As of Thursday, September 1, shut-in gas production is 7.8 billion cubic feet per day. This shut-in gas production is equivalent to 79% of the daily gas production in the Gulf, which is currently approximately 10 billion cubic feet per day.
The cumulative shut-in oil production for the period 8/26/05-9/1/05 is 7,441,566 barrels, which is equivalent to 1% of the yearly production of oil in the Gulf, which is approximately 547 million barrels.
The cumulative shut-in gas production 8/26/05-9/1/05 is 42 billion cubic feet, which is equivalent to 1% of the yearly production of gas in the Gulf, which is approximately 3.65 trillion cubic feet.

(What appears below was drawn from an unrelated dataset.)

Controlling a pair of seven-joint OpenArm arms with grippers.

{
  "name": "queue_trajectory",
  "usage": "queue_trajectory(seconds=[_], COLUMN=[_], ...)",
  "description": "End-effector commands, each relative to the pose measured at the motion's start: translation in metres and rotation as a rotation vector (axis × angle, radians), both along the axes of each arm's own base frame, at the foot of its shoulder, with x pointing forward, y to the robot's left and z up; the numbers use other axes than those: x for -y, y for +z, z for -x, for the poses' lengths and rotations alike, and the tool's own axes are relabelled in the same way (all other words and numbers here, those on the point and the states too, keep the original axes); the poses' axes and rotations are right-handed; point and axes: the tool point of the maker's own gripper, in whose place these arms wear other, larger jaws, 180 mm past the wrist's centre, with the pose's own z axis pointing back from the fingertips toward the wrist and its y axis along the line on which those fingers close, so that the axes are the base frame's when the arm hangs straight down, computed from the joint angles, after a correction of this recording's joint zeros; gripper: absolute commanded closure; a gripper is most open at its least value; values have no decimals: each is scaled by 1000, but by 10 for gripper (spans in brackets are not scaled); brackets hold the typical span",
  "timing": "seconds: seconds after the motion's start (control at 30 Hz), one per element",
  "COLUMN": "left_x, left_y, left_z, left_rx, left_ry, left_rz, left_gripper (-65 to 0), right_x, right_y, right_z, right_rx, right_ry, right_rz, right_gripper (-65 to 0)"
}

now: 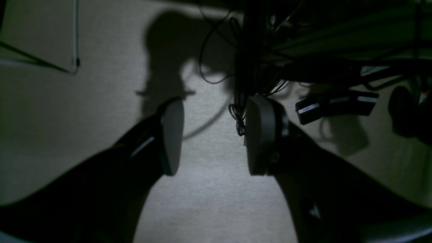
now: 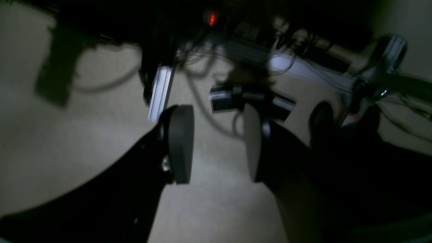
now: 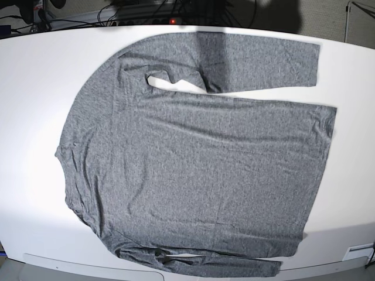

These cumulative numbers reflect updated production numbers through Thursday from all previous reports.
We have three overriding principles in dealing with tropical storms or hurricanes:
We work on each of these goals in close cooperation with our partners in the U.S. Coast Guard and with the regulated oil and gas industry.
Many platforms under MMS jurisdiction are designed to be manned but also designed to be evacuated for short periods of time. The oil and gas industry starts the evacuation of personnel far in advance of a tropical storm or hurricane. Non-essential personnel are removed from the oil platforms many days in advance--starting with areas nearest the storm track. The rest evacuate after securing the facility. The industry relies on weather predictions from the National Oceanic and Atmospheric Administration and others. It is an immense undertaking to evacuate the 25,000 to 30,000 people that are working offshore at any given time. Industry uses the huge fleet of crew boats, supply boats, and helicopters to service the evacuation efforts. MMS releases its 14 leased helicopters either all or in part to assist in this evacuation effort.
As a standard practice, industry shuts in all oil production when they evacuate the platform. In some cases, natural gas production is monitored from onshore through what is called a Supervisory Control and Data Acquisition or SCADA system. This allows the production to be stopped remotely if necessary.
Regarding the prevention of oil spills, the MMS has mandatory requirements for the use of downhole safety valves to shut off the flow of oil and gas in the event of a well failure. We are pleased that in the aftermath of Katrina, there have been no reported significant oil spills from production. If you recall, in Hurricane Ivan last year there were 7 platforms that were completely destroyed. These 7 platforms had a total of 75 oil wells. All 75 of the downhole safety valves held and no significant pollution occurred from them. Two of the wells had very minor gas leaks but nothing of any significance.
The MMS requires the operators to report their production shut-in statistics and number of evacuated platforms and drilling rigs. This allows MMS to issue frequent reports on how much production is shut-in. During Hurricane Ivan last summer, the very significant amount of production shut-in (83 percent of oil production and 53 percent of natural gas production at the peak) was quickly and dramatically reduced to only that production that involved damaged facilities – either platforms or pipelines.
The third area with which we are concerned is protecting the Nation’s supply of oil and gas from long-term disruption. MMS deals with this issue principally in two ways. We incorporate into our regulations tough design standards for fixed and floating production facilities. These standards outline the acceptable wind strength, wave height, and other environmental conditions. Current design standards require industry to design facilities to Category 5 storm criteria. MMS also requires annual above-water structural inspections of all OCS platforms and periodic underwater structural surveys. We established these requirements to minimize the potential for platform damage from serious storm events.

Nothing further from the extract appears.